Trotzig zieht er seinen Kaschmirfaden fester um den Hals. Die güldne Kette blinkt dem Richter ins Gesicht. Dieser eröffnet die Verhandlung und liest, für alle verständlich, die strittigen Passagen aus der besagten Musikzeitschrift vor. Sehr zum Entstzen der Beteiligten kann sich kaum einer der Zuschauer das Lachen verkneifen. Die Verteidigerin zitiert den Duden und empfindet ebenso wie dieser, daß das Wort…..“ ein abwertender Ausdruck für ein homosexuelles, feminines Wesen sei. Der Richter empfindet das Wort jedoch eher als eine Kritik, die sich auf die Stimmlage des doch recht grazil wirkenden Sängers bezieht. Interessiert blättert er dabei immer wieder im Magazin. So einen Ausdruck hätte er auch noch nie gehört, murmelt er.

Egal, Frau Anwältin ficht unerschrocken weiter. Solch eine Kritik sei jenseits der Gürtellinie, selbst so eine schlimme Satire-Zeitschrift wie „Titanic“ hätte derartiges zurücknehmen müssen.

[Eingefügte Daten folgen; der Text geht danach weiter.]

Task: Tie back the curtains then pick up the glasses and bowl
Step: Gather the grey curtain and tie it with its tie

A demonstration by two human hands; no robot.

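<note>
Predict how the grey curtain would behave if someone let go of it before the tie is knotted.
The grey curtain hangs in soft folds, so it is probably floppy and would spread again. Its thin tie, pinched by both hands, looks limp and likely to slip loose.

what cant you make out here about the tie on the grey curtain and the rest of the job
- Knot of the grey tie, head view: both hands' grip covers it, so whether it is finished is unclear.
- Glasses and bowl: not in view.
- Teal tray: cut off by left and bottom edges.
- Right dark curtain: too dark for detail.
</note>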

Der Richter bleibt bei seiner Argumentation. Diese Kritik befinde sich noch im Rahmen der Meinungsfreiheit, in der selbst die falsche Meinung ihren Platz habe. Ein Mensch, der in der Öffentlichkeit wirkt, muß— das gilt für den Politiker wie für den Sänger — auch die herbste Kritik schmerzgeldfrei ertragen können. Dem Richter scheint der geltend gemachte Anspruch auf Zahlung von 70.000 DM ungerechtfertigt. Er vergleicht den Sachverhalt mit dem Fall eines beinamputierten Unfallopfers, das im Höchstfall DM 10.000 als Schmerzensgeld erhält.

Allen im Gerichtssaal, außer dem ramponierten Anders und der Anderen, ist somit klar, daß die Klage abgeschmettert und unserem Thomas nicht mal ein kleiner Trost gewährt wird. Doch beharren beide nach kurzer Beratung auf ihrem Recht und drohen für den Fall des Unterliegens mit Berufung. Der Richter bleibt hart und weist die Klage ab.

Bleibt nur zu hoffen, daß eines Tages ein starker Mann kommt, der sich auf die Seite der wehrlosen Künstler stellt und — wie einst Rambo — gegen das Böse aus dem Medien-Dschungel kämpft. Vielleicht heißt dieser Rambo ja Dieter Bohlen. Denn, ich glaube gelesen zu haben, wie oben erwähnter Martin Brem unseren Dieter als „Rambo II“ beschrieben hat. Und was der Mann schreibt, scheint ja ebenso richtig wie rechtens zu sein.